The "Scary Beer Ads Campaign"—by the Youth Leadership Institute, California Friday Night Live Partnership, and Marin Institute—took Coors to task for placing its products in a movie with tremendous youth appeal. Thanks to these efforts, "Scary Movie 4" was released in April without Coors or any other alcohol brand featured in the film or in related promotions.

Though Coors and other alcohol producers say they do not want young people to drink, they profit heavily from underage drinkers, who consume nearly 20 percent of all alcohol in the U.S.1 "Coors, Anheuser-Busch and other alcohol companies like to say they don't target kids with advertising," said Amon Rappaport, a spokesperson for the Marin Institute, "but then they promote their brands in PG-13 movies where millions of teens are watching."

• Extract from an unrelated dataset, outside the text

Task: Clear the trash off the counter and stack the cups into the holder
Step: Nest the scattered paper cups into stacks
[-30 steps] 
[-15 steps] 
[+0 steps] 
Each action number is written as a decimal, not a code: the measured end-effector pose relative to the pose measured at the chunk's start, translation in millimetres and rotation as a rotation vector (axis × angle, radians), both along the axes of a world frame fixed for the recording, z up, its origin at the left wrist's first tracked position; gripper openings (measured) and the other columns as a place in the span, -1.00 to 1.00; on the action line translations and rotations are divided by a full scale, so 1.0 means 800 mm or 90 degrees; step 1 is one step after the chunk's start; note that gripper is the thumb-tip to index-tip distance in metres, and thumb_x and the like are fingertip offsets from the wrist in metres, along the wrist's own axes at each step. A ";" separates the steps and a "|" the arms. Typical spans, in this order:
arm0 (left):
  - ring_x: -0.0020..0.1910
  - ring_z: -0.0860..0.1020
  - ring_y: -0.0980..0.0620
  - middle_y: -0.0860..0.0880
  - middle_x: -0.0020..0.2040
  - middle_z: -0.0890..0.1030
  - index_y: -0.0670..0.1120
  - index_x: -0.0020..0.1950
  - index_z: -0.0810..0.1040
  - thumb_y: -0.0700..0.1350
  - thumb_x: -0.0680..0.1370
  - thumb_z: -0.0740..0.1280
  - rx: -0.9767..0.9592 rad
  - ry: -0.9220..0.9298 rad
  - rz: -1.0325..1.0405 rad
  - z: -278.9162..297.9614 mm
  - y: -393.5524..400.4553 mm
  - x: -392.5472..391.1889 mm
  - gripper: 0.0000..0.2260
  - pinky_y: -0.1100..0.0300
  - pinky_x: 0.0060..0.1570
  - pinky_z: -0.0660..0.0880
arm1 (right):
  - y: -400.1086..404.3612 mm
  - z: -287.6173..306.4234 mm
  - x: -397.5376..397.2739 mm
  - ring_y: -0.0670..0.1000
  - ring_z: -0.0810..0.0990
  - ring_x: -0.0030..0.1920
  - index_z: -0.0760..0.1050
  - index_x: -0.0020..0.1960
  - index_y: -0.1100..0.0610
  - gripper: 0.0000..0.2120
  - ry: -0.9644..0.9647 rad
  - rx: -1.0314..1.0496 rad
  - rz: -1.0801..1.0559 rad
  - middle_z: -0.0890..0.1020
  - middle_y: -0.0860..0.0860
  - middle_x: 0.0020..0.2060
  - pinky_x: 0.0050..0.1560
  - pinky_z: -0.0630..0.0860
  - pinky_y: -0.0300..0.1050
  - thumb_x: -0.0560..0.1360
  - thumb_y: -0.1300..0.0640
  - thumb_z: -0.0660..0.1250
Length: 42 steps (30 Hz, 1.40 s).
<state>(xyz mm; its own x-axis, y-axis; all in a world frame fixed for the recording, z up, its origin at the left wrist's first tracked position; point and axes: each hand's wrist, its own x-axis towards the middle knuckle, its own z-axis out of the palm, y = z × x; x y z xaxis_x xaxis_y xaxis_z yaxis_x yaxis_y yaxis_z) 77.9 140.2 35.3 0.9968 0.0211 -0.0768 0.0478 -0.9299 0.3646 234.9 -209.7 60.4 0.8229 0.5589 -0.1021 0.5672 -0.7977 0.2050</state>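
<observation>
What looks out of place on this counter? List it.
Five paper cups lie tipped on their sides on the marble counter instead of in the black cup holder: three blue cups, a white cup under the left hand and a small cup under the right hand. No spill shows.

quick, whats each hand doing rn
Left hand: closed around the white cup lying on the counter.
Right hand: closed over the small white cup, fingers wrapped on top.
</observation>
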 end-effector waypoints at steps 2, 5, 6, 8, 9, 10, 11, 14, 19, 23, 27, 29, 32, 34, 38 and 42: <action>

In addition to the contradiction between what alcohol companies say and what they do, product placement in PG-13 movies is also troubling to those who seek to reduce underage drinking. A recent study published in the American Medical Association's Archives of Pediatric and Adolescent Medicine confirms that the more alcohol advertising young people see, the more they drink. "Too often young people are blamed for the underage drinking problem," said Maureen Sedonaen, president of Youth Leadership Institute, a national youth organization. "This time they were part of the solution by stopping the kind of reckless alcohol marketing that fuels youth drinking." Rappaport agrees that this is a blow to alcohol companies who are looking for new ways to reach young consumers. "Coors learned a scary lesson," he said. "There's no happy ending when you promote beer in teen movies."

1The Commercial Value of Underage and Pathological Drinking to the Alcohol Industry. National Center on Addiction and Substance Abuse at Columbia University. May 2006.

 

Alcohol industry income from underage drinkers is estimated at $22 billion a year, most of it from beer.